Mr. Rickards speaks of the decision by the Swiss National Bank (SNB) to abandon the Swiss franc’s peg to the euro — an event that turned currency markets upside down and bankrupted several foreign-exchange brokers. “It’s the latest salvo in the currency war that President Obama started in 2010,” says Jim, “and it won’t be the last.
“It was in 2010 that the president announced his National Export Initiative designed to double U.S. exports in five years. The only way to do that was with a cheaper dollar, so the president’s policy amounted to a declaration to the world that the U.S. wanted other countries to let their currencies go up so the dollar could go down.
“The problem with currency wars is they last a long time — sometimes even 15 or 20 years. The reason is they have no logical conclusion, just back-and-forth devaluations and revaluations as countries retaliate against each other.”

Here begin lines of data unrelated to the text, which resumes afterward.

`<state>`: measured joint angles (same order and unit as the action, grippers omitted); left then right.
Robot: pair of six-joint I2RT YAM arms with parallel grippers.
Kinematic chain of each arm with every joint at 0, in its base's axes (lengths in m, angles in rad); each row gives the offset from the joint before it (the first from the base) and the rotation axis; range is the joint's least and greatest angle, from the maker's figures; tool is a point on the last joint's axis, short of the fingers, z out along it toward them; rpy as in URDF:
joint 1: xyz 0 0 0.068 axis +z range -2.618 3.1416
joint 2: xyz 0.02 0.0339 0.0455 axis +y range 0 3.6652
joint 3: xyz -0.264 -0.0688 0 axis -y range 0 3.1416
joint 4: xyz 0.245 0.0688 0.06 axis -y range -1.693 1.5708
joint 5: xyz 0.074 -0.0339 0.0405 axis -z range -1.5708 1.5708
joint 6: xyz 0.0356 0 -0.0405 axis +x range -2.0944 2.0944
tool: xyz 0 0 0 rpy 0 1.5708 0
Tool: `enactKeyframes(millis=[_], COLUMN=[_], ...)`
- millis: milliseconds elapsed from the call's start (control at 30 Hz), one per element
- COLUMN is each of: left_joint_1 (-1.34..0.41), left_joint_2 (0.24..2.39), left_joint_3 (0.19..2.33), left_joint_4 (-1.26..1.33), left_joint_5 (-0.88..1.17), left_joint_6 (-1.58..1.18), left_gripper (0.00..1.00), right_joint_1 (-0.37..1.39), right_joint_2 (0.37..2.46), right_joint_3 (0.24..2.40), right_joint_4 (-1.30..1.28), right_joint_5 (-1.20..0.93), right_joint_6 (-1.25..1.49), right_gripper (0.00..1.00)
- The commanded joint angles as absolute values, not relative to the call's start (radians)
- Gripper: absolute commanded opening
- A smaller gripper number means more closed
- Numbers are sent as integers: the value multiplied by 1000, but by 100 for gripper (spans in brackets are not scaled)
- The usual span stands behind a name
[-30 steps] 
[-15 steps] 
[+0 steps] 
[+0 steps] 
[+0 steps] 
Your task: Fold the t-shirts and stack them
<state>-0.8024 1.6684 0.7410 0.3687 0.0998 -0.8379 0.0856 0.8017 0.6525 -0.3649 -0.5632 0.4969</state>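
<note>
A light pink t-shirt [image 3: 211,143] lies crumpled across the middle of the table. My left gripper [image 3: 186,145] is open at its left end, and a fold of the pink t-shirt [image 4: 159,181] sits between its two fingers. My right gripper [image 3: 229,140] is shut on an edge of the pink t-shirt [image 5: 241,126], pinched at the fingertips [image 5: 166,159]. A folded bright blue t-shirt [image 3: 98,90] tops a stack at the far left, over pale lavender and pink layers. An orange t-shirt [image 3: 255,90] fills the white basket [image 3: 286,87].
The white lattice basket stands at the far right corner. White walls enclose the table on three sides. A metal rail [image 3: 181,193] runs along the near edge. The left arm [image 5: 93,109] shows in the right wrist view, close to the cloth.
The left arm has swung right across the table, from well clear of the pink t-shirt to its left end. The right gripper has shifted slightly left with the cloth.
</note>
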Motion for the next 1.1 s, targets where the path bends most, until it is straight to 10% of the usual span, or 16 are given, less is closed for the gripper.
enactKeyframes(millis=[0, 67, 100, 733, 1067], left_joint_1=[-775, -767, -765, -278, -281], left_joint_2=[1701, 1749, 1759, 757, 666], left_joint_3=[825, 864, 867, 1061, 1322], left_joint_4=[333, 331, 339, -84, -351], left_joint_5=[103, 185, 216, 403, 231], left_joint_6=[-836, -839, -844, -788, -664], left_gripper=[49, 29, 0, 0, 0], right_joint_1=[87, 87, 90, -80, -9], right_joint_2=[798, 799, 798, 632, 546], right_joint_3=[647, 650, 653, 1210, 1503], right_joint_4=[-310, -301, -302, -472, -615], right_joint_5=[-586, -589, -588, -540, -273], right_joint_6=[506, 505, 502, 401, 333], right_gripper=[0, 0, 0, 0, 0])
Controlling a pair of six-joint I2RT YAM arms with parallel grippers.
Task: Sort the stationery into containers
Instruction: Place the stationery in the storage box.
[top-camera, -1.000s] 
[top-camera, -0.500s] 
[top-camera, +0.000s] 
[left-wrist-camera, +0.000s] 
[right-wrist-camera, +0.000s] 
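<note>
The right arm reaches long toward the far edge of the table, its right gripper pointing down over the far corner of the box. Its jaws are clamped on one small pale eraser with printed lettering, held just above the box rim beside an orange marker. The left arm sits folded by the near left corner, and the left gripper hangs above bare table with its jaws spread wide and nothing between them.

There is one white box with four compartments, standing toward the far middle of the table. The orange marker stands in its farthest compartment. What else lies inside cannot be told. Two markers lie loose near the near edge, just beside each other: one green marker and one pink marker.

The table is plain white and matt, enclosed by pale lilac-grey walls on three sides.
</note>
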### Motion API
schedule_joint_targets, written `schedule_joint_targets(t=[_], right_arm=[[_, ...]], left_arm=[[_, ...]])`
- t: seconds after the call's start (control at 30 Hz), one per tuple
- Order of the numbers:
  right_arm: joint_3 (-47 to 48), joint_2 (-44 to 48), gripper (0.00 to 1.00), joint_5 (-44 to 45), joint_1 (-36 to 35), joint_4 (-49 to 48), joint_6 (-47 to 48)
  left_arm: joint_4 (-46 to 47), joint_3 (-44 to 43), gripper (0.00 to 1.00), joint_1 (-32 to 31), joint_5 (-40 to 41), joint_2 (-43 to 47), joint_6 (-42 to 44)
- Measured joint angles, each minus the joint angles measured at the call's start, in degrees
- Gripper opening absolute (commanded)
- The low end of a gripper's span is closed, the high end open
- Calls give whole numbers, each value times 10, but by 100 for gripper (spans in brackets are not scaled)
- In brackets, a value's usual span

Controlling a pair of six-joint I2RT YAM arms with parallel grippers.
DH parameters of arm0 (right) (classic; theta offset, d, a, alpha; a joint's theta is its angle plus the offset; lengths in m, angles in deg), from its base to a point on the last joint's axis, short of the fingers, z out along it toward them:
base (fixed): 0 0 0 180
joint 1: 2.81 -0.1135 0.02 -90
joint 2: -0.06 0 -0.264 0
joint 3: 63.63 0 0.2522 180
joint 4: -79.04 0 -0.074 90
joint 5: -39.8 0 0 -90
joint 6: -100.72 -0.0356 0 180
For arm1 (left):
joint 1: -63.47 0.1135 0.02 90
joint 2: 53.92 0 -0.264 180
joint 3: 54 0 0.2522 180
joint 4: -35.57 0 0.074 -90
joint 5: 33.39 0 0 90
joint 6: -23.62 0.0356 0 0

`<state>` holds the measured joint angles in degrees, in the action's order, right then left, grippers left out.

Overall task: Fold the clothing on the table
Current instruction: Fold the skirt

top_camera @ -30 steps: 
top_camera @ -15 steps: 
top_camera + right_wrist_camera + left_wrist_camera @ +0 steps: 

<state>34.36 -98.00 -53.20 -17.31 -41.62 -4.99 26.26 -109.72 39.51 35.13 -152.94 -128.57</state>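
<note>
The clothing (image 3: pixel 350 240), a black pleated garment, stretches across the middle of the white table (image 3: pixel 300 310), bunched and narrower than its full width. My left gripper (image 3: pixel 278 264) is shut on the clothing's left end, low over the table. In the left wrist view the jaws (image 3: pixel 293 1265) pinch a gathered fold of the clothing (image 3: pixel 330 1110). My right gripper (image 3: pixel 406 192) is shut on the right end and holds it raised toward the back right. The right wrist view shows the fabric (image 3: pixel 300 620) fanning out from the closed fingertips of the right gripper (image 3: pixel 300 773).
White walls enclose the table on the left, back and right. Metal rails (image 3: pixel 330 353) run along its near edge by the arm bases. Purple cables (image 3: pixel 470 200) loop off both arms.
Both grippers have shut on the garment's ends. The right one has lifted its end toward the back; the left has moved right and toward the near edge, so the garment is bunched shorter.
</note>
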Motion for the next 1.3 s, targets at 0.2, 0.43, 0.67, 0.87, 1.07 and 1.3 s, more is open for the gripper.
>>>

Thus did the weak dollar of 2011 become the strong dollar of 2015. “No one wins, and everyone loses,” Jim goes on. “Currency wars don’t create growth; they just steal growth temporarily from trading partners until the trading partners steal it back with their own devaluations.”
You don’t have to look far to find fallout from the SNB’s move.
In Poland, three out of every eight home mortgages are denominated in Swiss francs. As of yesterday, the franc had risen 21% against the Polish zloty. “The stronger Swiss franc means those borrowers need more local currency to pay off their mortgages,” Jim explains.
On Wall Street, Citigroup lost more than $150 million in one fell swoop. And on Friday, we noted the $200 million in losses racked up by FXCM, the United States’ biggest foreign exchange broker. Shareholders in FXCM will lose big under the terms of a rescue deal with Jefferies Group.
“Everyone from banks to hedge funds to Swiss citizens got burned,” says Dan Amoss — a veteran macro strategist here at Agora Financial, now heading up Jim Rickards’ research team.
“They had trusted the SNB’s promise that the euro peg would last, and that it would foster stability and prosperity. But the SNB lied.”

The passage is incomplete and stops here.